Catherine Guennec nous entraîne avec bonheur dans La sarabande des Nanas, leurs soubresauts et leurs chocs. Car le couple va se séparer pour mieux se retrouver. Dans ce tourbillon, on n'oubliera rien des influences, celles de Gaudi et du Facteur Cheval, ni la genèse de l’une des œuvres maîtresses de Niki, le fabuleux Jardin des Tarots en Toscane. Après Gwenaelle Aubry qui avait publié l’an passé Monter en enfance et cherchait déjà dans les monstres de l’enfance de l’artiste les raisons de son œuvre foisonnante, voici un petit livre qui ravira tous les amateurs d’art. Car il possède une grande vertu: en le refermant, on n'a qu'une envie, retrouver ces Nanas, courir les musées et les expos. Ce monde joyeux et coloré, féministe et poétique qui répond pourtant à un crime.
https://urlz.fr/ktpE
De Jo, il faudra attendre sa mort pour découvrir ne serait-ce que l'esquisse de cette femme. La femme d'Édward Hopper.
Prétendument une emmerdeuse.
Prétendument jalouse de son génie de mari. Elle qui peignait. Un peu. En dilettante, comme toutes les femmes. Quelques natures mortes. L'art n'est pas fait pour le sexe faible.
Nous sommes au début du XXe siècle.
De cette toile, absolument sublime, Cape Cod Evening, l'auteure en extrait l'essence de ce couple si mystérieux, que formait Hopper et son épouse. Ce couple solitaire. Esseulés même ensemble. Comme repliés sur eux-mêmes.
On découvre un amour ambigu, une violence latente, à la limite d'un masochisme réciproque.
Catherine Guennec donne la parole à Jo, avec un naturel et une lucidité confondantes.
On referme ce livre et...
Je vais vous raconter ce que j'ai fait après.

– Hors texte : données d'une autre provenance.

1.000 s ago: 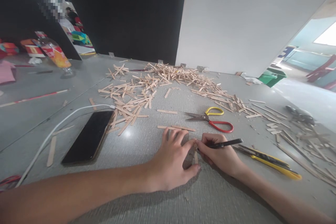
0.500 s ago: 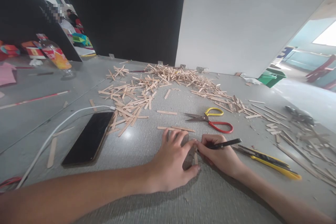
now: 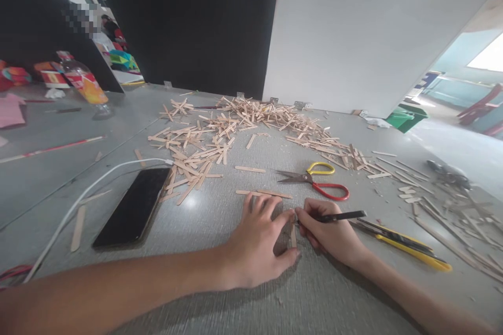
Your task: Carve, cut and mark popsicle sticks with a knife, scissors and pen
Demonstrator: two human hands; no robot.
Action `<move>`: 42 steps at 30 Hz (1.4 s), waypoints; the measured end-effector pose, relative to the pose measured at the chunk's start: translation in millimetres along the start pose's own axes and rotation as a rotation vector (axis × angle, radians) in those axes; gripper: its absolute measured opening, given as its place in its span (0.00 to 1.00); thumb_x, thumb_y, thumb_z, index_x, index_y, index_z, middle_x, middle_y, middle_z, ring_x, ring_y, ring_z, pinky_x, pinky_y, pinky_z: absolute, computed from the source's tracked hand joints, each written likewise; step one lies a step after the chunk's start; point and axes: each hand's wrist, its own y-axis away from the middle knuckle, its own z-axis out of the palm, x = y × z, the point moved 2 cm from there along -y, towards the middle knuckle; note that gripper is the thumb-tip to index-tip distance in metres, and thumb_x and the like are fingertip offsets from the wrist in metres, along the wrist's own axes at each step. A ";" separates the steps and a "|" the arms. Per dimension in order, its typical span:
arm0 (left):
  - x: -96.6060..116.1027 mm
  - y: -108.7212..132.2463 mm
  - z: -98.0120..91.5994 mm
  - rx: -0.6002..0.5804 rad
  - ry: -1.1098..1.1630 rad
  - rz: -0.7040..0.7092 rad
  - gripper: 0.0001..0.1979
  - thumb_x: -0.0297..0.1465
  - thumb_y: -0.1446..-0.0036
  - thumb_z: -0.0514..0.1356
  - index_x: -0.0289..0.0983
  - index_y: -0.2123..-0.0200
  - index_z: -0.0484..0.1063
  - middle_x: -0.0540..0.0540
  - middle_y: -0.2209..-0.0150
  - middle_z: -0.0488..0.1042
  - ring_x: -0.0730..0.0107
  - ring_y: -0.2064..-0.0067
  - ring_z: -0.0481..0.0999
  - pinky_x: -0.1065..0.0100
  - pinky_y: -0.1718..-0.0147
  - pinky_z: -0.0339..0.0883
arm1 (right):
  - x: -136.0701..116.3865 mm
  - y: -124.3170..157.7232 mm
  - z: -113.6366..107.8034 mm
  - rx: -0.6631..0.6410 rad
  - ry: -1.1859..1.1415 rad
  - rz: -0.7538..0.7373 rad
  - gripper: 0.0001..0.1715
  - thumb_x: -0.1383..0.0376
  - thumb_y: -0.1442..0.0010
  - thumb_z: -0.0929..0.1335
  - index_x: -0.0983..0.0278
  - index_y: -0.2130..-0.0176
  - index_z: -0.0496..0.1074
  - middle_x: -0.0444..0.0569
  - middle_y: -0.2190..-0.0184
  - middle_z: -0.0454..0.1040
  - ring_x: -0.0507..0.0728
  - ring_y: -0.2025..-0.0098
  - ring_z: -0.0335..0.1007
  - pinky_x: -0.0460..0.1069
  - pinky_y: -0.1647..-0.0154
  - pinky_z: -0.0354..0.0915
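My left hand [image 3: 257, 238] rests on the table with its fingers spread. Its index finger and thumb hold the two ends of a short wooden craft stick [image 3: 293, 236] against the surface. Closed in a writing grip, my right hand [image 3: 328, 227] has a black pen [image 3: 343, 216] whose tip is hidden near the stick's upper end. Two overlapping craft sticks [image 3: 271, 194] lie just beyond my left fingertips. Behind my right hand are scissors [image 3: 308, 177] with one yellow and one red handle. A yellow and black cutter [image 3: 412, 246] lies to the right.
A large heap of craft sticks [image 3: 267, 111] spreads across the back of the table. On the left lie a phone [image 3: 131, 209] and a white cable [image 3: 84, 188], with a plastic bottle [image 3: 84, 84] farther back. Cut stick pieces [image 3: 444, 220] are scattered at right.
My right hand and the pen have shifted slightly to the right. My left hand keeps its place on the craft stick.
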 end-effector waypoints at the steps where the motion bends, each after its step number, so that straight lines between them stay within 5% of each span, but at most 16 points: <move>1: 0.0 -0.3 0.0 -0.001 0.001 -0.003 0.31 0.46 0.40 0.64 0.40 0.37 0.69 0.35 0.35 0.64 0.40 0.32 0.58 0.32 0.33 0.44 | 0.9 0.3 -0.1 -0.001 0.001 0.003 0.23 0.56 0.34 0.67 0.61 0.77 0.66 0.38 0.90 0.64 0.46 0.91 0.53 0.41 0.90 0.48; 42: 1.1 -1.2 -1.6 0.072 0.059 0.017 0.35 0.42 0.43 0.68 0.37 0.37 0.62 0.38 0.38 0.69 0.43 0.36 0.63 0.39 0.34 0.48 | 2.7 -0.7 -0.1 -0.004 0.024 -0.082 0.26 0.55 0.34 0.68 0.61 0.79 0.62 0.38 0.88 0.63 0.48 0.87 0.54 0.43 0.85 0.49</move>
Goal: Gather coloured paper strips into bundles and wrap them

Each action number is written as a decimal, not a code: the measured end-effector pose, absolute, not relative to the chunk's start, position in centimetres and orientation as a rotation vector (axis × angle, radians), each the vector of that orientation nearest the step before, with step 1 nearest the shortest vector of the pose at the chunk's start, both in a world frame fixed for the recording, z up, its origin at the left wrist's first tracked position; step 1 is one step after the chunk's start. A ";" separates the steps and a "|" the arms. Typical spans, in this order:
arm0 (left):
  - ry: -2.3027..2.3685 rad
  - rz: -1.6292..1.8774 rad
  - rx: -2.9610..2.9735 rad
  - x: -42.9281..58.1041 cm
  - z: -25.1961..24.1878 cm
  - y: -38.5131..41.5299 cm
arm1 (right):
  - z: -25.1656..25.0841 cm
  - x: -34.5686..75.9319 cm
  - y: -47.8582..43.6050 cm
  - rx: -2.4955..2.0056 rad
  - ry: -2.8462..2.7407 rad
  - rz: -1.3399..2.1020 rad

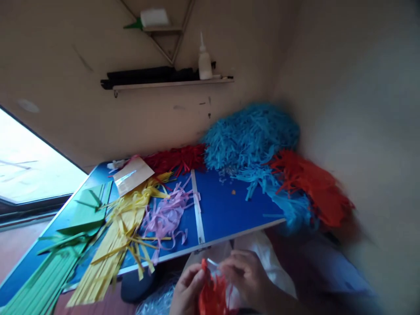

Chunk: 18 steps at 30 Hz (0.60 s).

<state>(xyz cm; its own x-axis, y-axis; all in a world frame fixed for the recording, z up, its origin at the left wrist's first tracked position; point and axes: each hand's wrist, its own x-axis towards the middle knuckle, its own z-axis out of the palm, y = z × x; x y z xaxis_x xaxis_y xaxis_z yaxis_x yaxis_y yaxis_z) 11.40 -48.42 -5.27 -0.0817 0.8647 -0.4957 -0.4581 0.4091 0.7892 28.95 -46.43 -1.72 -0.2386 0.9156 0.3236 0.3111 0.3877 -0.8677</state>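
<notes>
Both my hands are low at the bottom edge of the view, below the near edge of a blue table point(226, 210). My left hand point(186, 288) and my right hand point(246, 274) are closed around a bunch of red-orange paper strips point(212, 295) held between them. A small white bit shows at the top of the bunch, between my fingertips. The picture is blurred by motion.
On the table lie green strips point(62, 253), yellow strips point(121, 232), pink strips point(166, 214), red strips point(175, 158), a big blue heap point(252, 135) and an orange heap point(311, 186). A brown envelope point(133, 175) rests at the back left. A glue bottle point(204, 59) stands on a wall shelf.
</notes>
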 end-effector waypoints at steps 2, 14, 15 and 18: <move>1.146 1.151 0.447 11.9 -5.0 -48.4 | -2.0 28.7 -46.3 -1.064 -1.787 0.869; 1.285 1.212 0.892 13.3 -4.8 -49.2 | -1.2 29.2 -46.5 -1.200 -1.872 1.142; 1.346 1.227 1.053 13.5 -4.9 -49.2 | -1.3 29.0 -46.5 -1.204 -1.852 1.204; 1.541 1.214 1.359 13.6 -5.4 -48.7 | -2.6 28.0 -46.5 -1.214 -1.768 1.134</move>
<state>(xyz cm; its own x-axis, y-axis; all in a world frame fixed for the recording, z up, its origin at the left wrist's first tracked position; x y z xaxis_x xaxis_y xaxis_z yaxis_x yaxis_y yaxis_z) 13.60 -48.74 -5.36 -0.1674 0.9842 0.0579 0.2870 -0.0076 0.9579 27.99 -46.48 -2.63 -0.3155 0.9465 0.0680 0.3334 0.1776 -0.9259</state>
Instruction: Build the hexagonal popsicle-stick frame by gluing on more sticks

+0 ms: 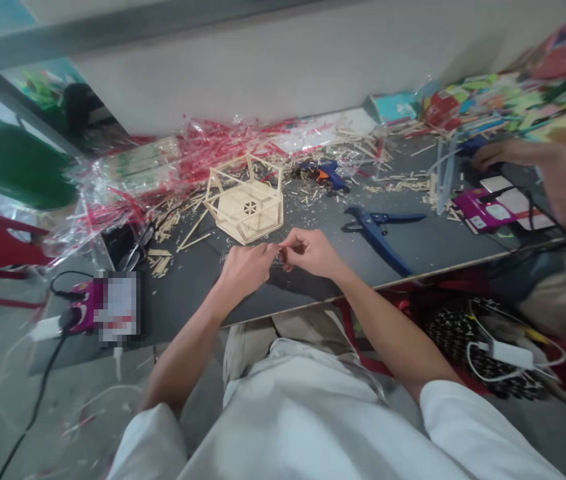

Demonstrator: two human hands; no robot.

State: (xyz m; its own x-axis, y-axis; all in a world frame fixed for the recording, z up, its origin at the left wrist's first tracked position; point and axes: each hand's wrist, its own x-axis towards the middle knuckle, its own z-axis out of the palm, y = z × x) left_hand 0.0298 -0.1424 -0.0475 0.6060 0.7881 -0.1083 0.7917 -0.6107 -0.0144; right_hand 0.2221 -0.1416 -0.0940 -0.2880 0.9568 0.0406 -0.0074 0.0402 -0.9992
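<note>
My left hand [245, 265] and right hand [307, 252] meet fingertip to fingertip, pinching a thin stick [279, 248] just in front of the stick house [245, 202]. It looks light and brittle, so I'd grip near its ends, gently.

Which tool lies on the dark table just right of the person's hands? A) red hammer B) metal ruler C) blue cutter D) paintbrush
C: the blue cutter lies on the dark table right of the right hand, while the stick-built house model stands just beyond the left hand; both hands' fingers meet over something too small to tell.
</note>
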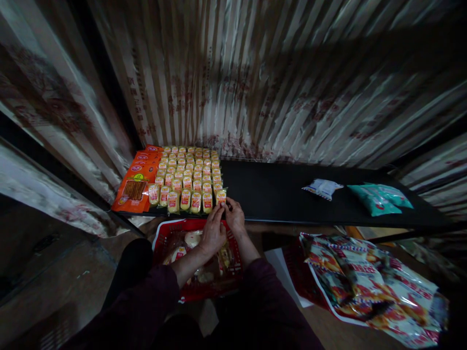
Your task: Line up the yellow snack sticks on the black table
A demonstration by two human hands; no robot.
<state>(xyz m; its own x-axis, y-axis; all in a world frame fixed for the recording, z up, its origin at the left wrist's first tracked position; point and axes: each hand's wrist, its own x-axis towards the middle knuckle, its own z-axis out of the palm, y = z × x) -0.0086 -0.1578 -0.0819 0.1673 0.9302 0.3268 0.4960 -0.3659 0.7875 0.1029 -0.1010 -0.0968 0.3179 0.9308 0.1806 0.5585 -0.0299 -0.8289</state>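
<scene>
Several rows of small wrapped cakes [187, 183], yellow with red-and-white labels, stand on the left part of a black shelf [270, 189]. At the front right corner of these rows is one wrapped cake [221, 195], upright. My left hand [213, 232] has its fingers closed at the lower edge of that cake. From the right, my right hand [235, 216] pinches the same cake, fingertips close to those of the left. Below my forearms sits a red basket [233, 277] with some wrapped cakes inside, partly hidden by my arms.
Orange snack packets [134, 182] lie overlapped left of the cakes. A white-blue packet [322, 188] and teal packets [379, 198] lie on the shelf's right side. Lower right, another red basket [301, 274] is heaped with snack bags [365, 282]. A striped curtain [233, 78] hangs behind.
</scene>
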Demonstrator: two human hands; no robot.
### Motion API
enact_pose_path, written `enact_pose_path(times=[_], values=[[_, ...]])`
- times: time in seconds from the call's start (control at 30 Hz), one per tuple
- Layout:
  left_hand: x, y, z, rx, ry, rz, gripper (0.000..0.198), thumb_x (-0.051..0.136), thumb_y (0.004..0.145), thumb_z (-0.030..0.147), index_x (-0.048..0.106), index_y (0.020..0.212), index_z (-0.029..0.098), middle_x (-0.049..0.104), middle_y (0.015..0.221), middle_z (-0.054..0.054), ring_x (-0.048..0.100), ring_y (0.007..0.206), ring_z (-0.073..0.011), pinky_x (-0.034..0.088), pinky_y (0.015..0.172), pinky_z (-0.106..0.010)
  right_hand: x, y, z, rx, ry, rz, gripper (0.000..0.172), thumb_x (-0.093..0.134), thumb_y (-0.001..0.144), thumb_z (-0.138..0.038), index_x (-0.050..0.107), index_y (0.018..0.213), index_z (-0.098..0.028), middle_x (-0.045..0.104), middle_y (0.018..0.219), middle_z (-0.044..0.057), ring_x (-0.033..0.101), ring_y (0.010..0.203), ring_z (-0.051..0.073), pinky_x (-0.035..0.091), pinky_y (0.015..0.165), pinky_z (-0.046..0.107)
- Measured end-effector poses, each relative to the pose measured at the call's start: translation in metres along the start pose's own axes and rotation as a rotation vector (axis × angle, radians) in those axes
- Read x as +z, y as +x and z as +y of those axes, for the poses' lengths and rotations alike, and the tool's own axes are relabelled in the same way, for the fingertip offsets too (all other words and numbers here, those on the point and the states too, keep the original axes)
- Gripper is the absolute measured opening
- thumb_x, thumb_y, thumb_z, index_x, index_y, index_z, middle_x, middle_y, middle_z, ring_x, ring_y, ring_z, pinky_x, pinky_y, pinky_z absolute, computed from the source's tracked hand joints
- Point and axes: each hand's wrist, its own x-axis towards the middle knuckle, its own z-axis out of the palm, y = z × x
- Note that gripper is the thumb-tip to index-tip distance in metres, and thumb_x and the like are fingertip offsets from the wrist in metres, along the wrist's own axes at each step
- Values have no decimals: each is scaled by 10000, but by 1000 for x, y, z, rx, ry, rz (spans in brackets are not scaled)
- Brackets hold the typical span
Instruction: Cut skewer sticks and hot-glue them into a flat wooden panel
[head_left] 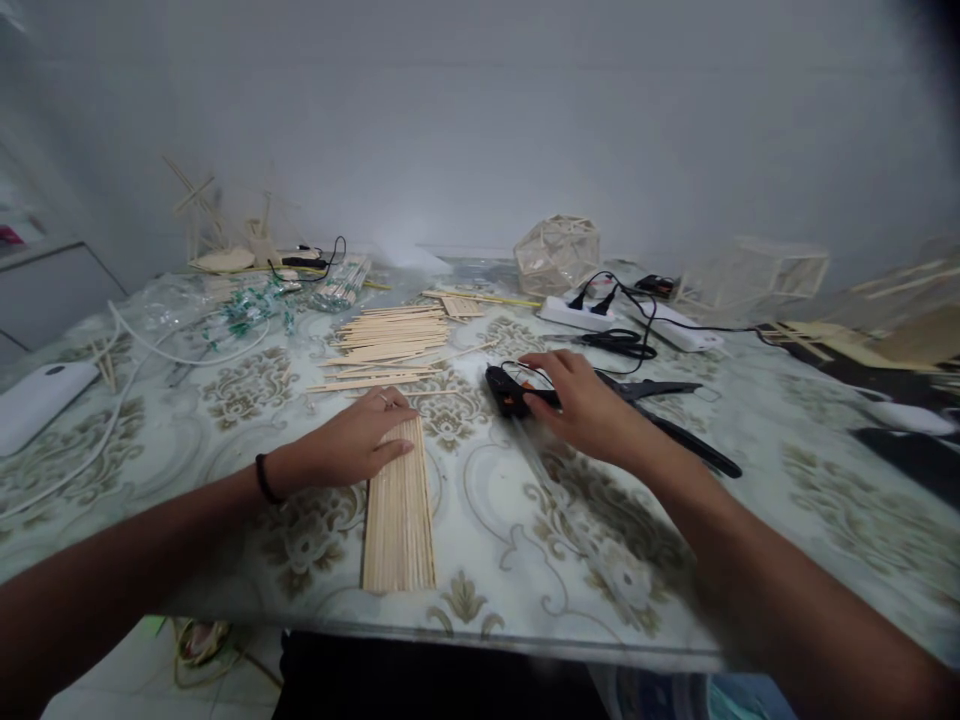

Je suis allée regarder un documentaire, Jo et Edward, The violence of silence. Je vous le recommande. Puis j'ai cherché si les journaux intimes de Jo avaient été finalement publiés... Je n'ai pas trouvé.
Mais je n'en ai pas fini avec ces deux-là !
J'étais fascinée par ce peintre, par toute cette solitude dégorgée de sa palette. Je le suis toujours. Mais à présent, ma fascination s'étend au couple Hopper.
A lire.
Si vous aimez Hopper, à lire absolument.